# [PROBLEM DESCRIPTION]
Could you write out the opening lines of the data, word for word, stopping after the line that contains "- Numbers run"?
━━━
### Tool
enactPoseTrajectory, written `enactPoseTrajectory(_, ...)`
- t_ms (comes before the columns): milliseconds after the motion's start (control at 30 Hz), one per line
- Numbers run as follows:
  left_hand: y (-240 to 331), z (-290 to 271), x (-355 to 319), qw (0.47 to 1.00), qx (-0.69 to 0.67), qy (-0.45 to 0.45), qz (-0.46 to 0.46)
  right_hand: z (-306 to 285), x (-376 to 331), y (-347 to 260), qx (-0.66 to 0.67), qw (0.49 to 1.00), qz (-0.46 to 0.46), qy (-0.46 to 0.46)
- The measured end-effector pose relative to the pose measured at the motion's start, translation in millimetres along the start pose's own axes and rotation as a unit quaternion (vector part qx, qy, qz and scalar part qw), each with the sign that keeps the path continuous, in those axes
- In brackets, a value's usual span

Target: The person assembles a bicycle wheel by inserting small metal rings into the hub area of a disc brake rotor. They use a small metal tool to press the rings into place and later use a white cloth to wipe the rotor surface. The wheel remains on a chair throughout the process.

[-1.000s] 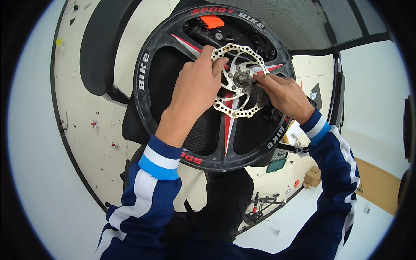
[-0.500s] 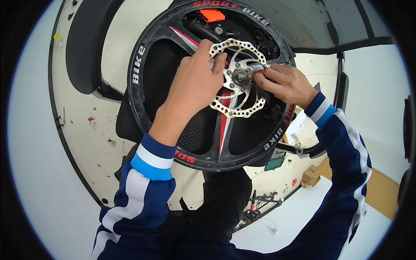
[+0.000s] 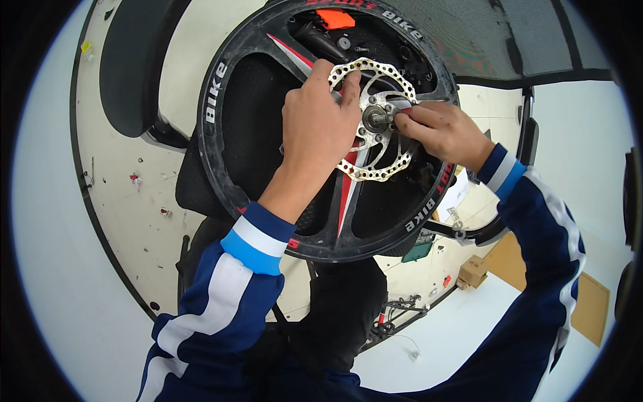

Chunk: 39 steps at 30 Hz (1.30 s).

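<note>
A black bicycle wheel (image 3: 216, 155) with solid spokes marked in red and white lies flat before me. Over its middle sits a silver, perforated brake disc (image 3: 387, 173), around the hub axle (image 3: 380, 119). My left hand (image 3: 320, 124) is closed at the disc's upper left edge, thumb on top; its other fingertips are mostly hidden. Just right of the axle, my right hand (image 3: 445, 132) has thumb and fingers pinched together against the inner part of the disc. Whatever small thing they hold is hidden by the fingertips.
Through the wheel's upper opening show an orange piece (image 3: 335, 19) and several small dark and metal parts. A black armrest (image 3: 137, 74) stands at the left, a mesh chair back (image 3: 516, 40) at the upper right. A cardboard box (image 3: 473, 270) and bicycle parts (image 3: 402, 309) lie on the floor.
My left hand has shifted slightly right along the disc, its thumb now nearer the disc's top. My right hand stays pinched beside the axle, nearly unmoved.
</note>
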State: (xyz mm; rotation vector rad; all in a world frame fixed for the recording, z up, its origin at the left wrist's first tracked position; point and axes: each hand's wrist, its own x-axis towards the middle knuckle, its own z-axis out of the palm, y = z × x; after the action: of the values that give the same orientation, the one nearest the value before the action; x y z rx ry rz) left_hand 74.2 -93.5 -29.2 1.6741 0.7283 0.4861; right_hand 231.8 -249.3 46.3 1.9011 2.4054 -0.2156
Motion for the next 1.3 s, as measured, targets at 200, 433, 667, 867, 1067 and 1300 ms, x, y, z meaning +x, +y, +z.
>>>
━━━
# [TASK OUTPUT]
### Tool
enactPoseTrajectory, written `enactPoseTrajectory(_, ...)`
- t_ms (comes before the columns): milliseconds after the motion's start (control at 30 Hz), one per line
- Numbers run as follows:

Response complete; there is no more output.